§ **Task goal**: Scan the listing and copy each line where the word "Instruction" is present.

§ **Provided entries**:

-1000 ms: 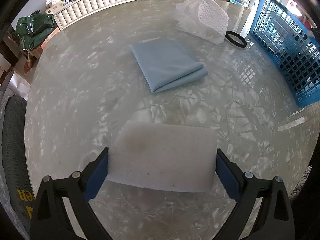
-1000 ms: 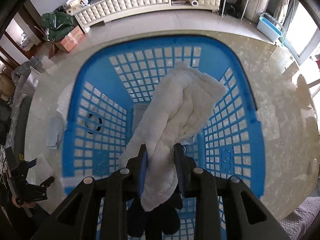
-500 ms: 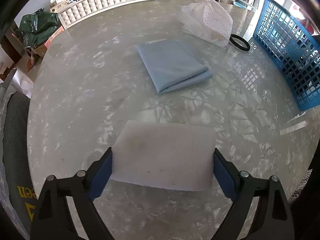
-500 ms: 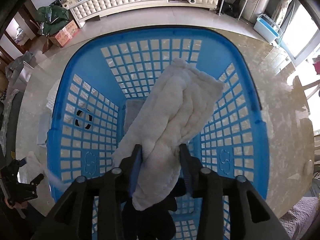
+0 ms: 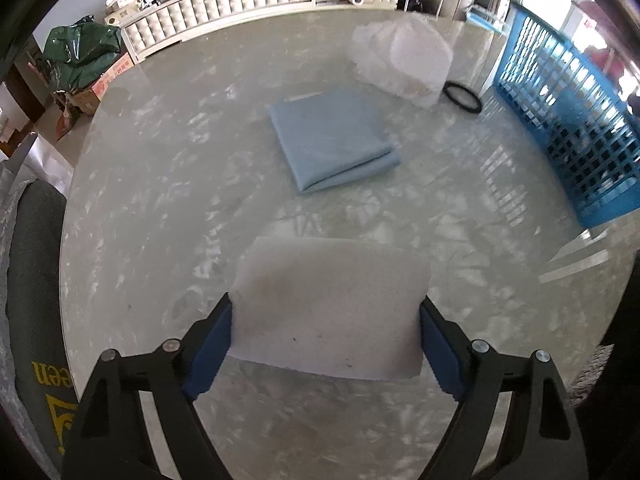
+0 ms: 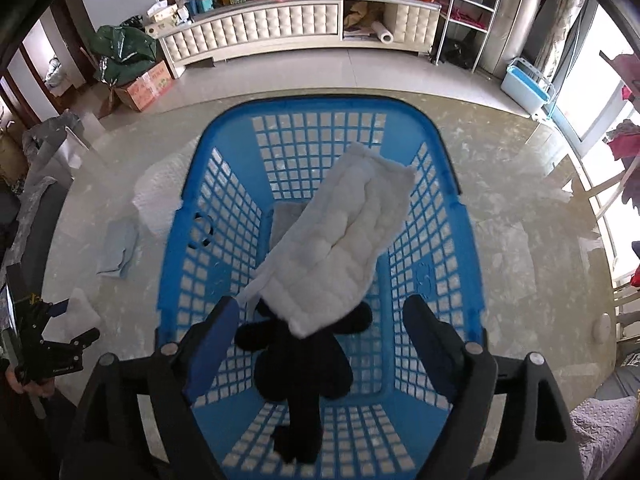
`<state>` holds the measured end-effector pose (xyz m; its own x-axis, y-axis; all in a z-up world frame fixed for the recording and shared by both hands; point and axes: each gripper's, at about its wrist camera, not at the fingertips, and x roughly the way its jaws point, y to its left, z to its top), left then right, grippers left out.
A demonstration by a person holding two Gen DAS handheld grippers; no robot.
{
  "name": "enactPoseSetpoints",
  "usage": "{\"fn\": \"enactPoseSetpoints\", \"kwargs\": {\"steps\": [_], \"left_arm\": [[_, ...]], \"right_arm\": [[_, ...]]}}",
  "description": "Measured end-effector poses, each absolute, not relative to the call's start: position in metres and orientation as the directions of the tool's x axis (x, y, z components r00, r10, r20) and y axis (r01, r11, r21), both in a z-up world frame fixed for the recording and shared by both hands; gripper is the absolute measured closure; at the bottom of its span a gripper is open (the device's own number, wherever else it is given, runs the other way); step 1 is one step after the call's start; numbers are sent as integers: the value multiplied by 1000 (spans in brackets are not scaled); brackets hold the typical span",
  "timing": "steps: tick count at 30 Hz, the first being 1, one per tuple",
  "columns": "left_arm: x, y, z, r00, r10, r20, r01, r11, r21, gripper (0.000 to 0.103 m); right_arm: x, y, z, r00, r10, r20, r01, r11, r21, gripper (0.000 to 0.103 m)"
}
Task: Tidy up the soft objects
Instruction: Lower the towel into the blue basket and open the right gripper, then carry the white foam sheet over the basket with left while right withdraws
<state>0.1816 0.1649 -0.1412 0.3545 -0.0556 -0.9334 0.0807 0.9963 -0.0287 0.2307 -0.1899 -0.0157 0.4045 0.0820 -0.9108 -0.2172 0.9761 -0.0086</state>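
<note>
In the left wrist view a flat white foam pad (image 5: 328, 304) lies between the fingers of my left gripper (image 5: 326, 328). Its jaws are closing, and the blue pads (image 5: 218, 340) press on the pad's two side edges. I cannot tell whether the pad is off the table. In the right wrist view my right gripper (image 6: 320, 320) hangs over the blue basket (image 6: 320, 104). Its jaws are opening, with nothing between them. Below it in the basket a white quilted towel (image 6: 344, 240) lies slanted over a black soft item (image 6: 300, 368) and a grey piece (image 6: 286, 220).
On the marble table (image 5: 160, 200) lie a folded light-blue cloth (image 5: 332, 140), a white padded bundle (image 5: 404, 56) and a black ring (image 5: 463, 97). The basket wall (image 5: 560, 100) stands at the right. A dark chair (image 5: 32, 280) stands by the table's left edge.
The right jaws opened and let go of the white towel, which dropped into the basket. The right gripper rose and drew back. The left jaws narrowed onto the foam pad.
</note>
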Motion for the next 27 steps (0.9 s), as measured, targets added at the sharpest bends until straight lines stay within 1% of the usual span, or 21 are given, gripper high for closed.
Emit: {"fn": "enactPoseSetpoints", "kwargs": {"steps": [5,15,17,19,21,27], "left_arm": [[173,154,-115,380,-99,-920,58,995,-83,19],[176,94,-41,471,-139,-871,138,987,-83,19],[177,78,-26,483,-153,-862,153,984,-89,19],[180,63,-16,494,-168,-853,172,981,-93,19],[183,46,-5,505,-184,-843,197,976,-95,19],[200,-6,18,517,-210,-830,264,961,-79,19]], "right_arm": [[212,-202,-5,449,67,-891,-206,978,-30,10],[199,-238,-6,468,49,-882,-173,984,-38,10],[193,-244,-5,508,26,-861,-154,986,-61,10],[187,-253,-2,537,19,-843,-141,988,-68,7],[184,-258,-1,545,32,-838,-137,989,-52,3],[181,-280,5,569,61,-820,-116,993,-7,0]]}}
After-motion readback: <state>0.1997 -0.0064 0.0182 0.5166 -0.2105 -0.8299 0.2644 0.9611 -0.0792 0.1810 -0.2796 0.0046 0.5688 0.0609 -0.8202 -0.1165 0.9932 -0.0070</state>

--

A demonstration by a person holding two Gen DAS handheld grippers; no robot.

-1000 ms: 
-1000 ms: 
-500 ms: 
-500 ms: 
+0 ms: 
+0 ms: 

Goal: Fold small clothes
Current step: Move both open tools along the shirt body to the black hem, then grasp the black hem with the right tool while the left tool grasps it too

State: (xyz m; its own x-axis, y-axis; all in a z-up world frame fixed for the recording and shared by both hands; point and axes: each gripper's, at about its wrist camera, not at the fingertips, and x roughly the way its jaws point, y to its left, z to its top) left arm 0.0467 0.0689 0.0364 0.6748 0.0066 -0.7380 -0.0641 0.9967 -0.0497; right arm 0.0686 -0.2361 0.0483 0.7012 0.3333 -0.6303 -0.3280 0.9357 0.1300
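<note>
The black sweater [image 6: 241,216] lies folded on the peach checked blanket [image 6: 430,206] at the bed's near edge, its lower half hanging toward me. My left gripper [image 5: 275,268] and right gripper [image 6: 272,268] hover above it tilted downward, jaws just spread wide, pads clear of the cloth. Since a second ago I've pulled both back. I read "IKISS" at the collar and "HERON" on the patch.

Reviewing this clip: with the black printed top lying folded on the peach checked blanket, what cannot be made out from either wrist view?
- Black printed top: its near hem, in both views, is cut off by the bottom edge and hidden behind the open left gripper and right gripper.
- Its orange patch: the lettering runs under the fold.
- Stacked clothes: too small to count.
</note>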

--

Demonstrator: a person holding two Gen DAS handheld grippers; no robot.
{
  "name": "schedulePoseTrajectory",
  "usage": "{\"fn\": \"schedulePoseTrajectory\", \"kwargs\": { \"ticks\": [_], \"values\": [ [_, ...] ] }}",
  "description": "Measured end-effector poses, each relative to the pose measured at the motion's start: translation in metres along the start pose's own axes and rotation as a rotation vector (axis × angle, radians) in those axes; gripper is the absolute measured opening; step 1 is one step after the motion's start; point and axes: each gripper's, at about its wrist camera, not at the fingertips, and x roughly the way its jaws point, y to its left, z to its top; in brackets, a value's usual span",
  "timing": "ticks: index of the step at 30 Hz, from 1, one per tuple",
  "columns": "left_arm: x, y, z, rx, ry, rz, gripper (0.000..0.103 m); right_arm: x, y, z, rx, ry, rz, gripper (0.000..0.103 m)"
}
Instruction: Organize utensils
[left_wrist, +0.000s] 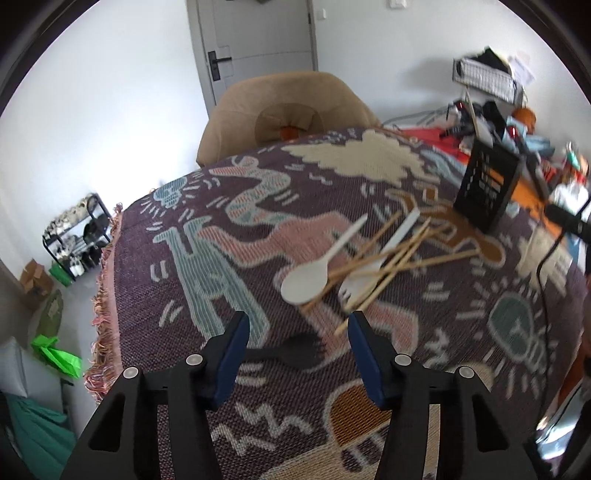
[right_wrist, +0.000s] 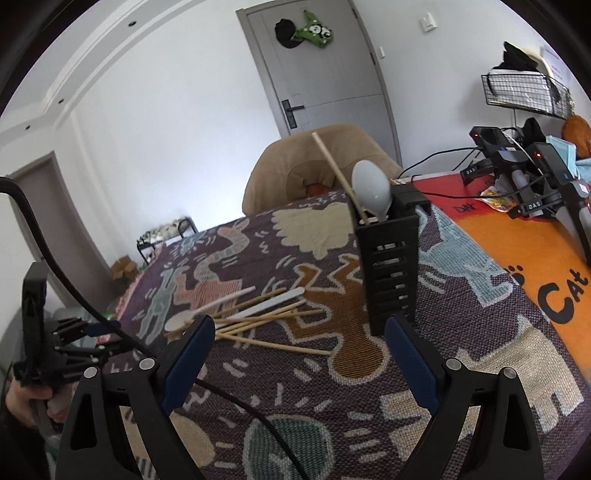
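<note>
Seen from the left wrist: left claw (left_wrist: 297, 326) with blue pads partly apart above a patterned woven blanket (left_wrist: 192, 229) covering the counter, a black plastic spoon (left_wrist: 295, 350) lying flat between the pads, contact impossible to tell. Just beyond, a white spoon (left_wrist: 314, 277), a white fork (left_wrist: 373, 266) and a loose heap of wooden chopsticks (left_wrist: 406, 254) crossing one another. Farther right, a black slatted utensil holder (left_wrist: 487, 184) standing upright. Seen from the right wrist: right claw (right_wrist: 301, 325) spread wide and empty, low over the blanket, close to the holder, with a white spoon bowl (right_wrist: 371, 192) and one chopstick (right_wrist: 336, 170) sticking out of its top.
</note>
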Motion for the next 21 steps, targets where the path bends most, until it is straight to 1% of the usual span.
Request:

§ **Output**:
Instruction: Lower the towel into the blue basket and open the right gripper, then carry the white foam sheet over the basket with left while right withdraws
Instruction: Organize utensils

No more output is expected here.